▶ **Task brief**:
Extract word for word the lines of the listing from its start to the line holding "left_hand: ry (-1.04", both ends kept; pictures are not part of the copy.

▶ **Dataset extract**:
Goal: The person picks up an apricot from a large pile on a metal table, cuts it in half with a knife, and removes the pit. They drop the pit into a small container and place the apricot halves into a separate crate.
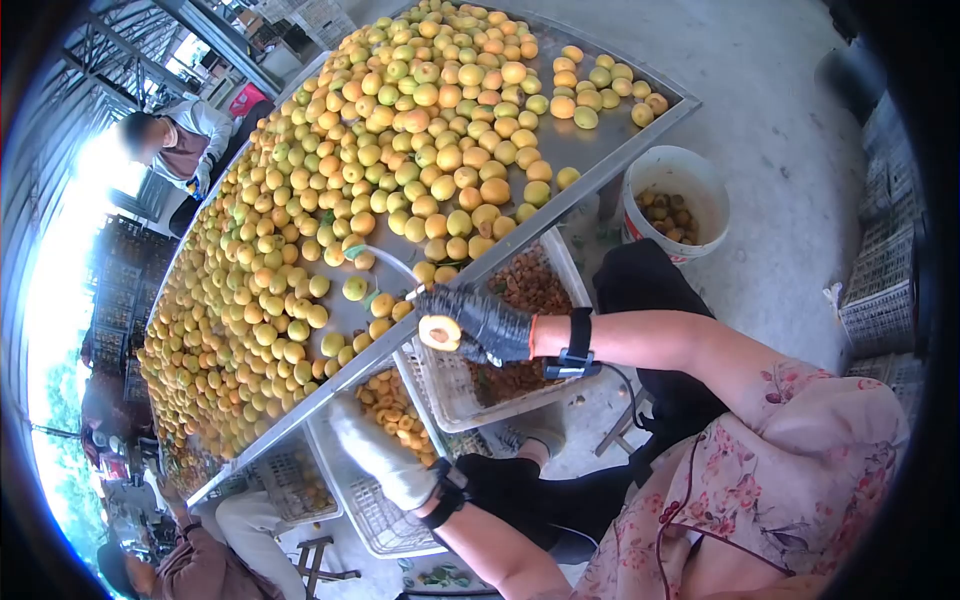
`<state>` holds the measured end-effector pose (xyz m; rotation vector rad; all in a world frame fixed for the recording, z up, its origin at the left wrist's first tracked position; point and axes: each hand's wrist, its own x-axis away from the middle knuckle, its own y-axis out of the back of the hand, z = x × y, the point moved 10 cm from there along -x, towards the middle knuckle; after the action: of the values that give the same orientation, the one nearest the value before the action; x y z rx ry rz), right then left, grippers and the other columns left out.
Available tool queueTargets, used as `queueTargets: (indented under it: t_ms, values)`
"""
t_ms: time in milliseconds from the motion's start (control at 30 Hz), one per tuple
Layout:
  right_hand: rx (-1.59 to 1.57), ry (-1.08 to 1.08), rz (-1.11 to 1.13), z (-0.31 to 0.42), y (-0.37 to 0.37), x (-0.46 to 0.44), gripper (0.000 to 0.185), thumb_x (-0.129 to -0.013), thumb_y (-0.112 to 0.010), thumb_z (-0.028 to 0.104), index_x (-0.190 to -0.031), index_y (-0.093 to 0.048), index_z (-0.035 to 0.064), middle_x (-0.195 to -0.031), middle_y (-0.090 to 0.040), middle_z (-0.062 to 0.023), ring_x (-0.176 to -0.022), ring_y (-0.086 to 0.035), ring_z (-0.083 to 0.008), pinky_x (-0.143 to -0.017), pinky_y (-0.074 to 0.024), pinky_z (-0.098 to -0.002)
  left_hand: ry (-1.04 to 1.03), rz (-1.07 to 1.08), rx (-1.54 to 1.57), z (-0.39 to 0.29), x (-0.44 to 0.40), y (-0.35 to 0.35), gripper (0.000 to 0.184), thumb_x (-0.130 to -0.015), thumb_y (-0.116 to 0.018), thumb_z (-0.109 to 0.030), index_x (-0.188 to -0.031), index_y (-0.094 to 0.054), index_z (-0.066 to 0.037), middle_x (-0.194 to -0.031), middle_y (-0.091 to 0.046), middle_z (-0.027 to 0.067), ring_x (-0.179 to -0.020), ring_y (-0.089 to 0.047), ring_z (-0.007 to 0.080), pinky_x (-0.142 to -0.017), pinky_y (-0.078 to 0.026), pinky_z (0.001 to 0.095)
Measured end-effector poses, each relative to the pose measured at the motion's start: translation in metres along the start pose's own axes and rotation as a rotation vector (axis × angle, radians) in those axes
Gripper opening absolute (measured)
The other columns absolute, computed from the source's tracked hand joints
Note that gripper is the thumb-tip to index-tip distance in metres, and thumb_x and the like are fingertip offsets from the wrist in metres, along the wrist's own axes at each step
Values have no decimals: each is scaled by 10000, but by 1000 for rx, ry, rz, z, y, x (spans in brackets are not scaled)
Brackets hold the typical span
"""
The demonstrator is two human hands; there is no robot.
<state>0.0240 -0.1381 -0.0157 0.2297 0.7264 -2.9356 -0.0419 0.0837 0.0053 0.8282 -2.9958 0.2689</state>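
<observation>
My right hand [485,318], in a dark glove, is closed at the edge of the sorting table. It holds an apricot half [440,332] with its cut face and brown centre showing. From the same hand a thin, pale, curved tool [392,262], blade-like, sticks out over the table; its exact kind is unclear. My left hand [385,452], in a white glove, hangs over a white crate [385,520] of halved apricots [398,412]. Motion smears its fingers. Below my right hand, another white crate [450,385] contains brown pits [535,280].
Whole apricots [400,130] cover much of the metal-rimmed table [615,170]. A white bucket [690,170] with brownish fruit stands on the floor to the right. Stacked crates [880,280] line the far right. Co-workers sit across the table [185,145] and at lower left [200,570].
</observation>
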Motion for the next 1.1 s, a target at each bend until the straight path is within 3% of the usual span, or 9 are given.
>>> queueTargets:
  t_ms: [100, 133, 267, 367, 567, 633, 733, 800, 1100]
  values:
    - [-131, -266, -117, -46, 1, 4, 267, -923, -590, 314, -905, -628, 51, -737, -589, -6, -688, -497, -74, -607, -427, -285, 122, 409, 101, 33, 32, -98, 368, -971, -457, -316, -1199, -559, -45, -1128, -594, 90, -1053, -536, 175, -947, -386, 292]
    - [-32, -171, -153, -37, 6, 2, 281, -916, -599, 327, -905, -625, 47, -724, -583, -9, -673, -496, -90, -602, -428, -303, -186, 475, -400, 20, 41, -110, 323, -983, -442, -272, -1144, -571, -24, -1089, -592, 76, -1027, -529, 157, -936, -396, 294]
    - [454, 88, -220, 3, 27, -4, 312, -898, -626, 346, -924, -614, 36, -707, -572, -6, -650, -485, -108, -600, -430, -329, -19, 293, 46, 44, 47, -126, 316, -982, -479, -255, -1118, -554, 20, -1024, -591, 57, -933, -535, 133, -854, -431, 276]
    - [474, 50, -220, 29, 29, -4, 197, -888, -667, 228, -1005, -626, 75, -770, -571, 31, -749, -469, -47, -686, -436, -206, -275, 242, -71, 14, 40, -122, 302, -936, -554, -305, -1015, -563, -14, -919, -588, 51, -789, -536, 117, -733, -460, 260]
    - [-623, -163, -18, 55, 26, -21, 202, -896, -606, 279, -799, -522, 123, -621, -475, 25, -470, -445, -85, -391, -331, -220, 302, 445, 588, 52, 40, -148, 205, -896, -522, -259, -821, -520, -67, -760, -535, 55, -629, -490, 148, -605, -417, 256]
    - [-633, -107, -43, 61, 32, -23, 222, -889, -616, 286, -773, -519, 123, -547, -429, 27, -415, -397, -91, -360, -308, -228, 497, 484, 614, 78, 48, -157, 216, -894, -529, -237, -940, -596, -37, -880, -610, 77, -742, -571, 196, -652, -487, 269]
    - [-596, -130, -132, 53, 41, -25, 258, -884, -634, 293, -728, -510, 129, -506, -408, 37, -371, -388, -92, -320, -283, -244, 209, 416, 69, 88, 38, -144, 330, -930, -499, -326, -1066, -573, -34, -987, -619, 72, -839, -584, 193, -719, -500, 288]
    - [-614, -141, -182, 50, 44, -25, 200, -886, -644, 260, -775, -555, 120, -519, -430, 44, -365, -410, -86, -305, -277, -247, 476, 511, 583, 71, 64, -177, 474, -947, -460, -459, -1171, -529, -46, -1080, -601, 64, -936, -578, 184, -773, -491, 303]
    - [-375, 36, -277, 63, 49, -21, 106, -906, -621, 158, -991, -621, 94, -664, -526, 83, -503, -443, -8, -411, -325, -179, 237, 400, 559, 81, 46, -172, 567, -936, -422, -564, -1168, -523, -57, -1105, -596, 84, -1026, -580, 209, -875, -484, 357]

▶ **Answer to the exercise**:
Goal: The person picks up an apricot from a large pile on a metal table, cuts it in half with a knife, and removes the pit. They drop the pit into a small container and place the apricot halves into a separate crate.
`<state>` holds the measured end-effector pose (xyz m; rotation vector rad; all in a world frame fixed for the recording, z up, its origin at the left wrist's first tracked position; point and axes: each hand's wrist, its own x-axis away from the middle knuckle, its own y-axis out of the back of the hand, z = x × y, the point moved 10 cm from there along -x, towards the middle knuckle; after the action: of the values that give the same orientation, the one nearest the value before the action; x y z rx ry rz), right then left, grippers and the other columns left out.
Available tool queueTargets, used as `queueTargets: (indented under it: t_ms, values)`
"""
t_ms: time in milliseconds from the motion's start (control at 30 Hz), one per tuple
Layout:
  right_hand: rx (-1.59 to 1.57), ry (-1.08 to 1.08), rz (-1.11 to 1.13), z (-0.31 to 0.42), y (-0.37 to 0.37), x (-0.46 to 0.44), gripper (0.000 to 0.185), thumb_x (-0.129 to -0.013), thumb_y (-0.112 to 0.010), thumb_z (-0.028 to 0.104), index_x (-0.190 to -0.031), index_y (-0.093 to 0.048), index_z (-0.035 to 0.064), middle_x (-0.195 to -0.031), middle_y (-0.090 to 0.040), middle_z (-0.062 to 0.023), ring_x (-0.176 to -0.022), ring_y (-0.086 to 0.035), ring_z (-0.083 to 0.008), pinky_x (-0.143 to -0.017), pinky_y (-0.074 to 0.024), pinky_z (-0.098 to -0.002)
  left_hand: ry (-1.04 to 1.03), rz (-1.07 to 1.08), rx (-1.54 to 1.57), z (-0.39 to 0.29), x (-0.44 to 0.40), y (-0.35 to 0.35), gripper (0.000 to 0.184), thumb_x (-0.130 to -0.015), thumb_y (-0.116 to 0.018), thumb_z (-0.109 to 0.030), index_x (-0.188 to -0.031), index_y (-0.094 to 0.054), index_z (-0.066 to 0.037), middle_x (-0.194 to -0.031), middle_y (-0.091 to 0.046), middle_z (-0.027 to 0.067), ring_x (-0.179 to -0.020), ring_y (-0.089 to 0.047), ring_z (-0.007 to 0.080), pinky_x (-0.142 to -0.017), pinky_y (-0.078 to 0.026), pinky_z (0.001 to 0.095)

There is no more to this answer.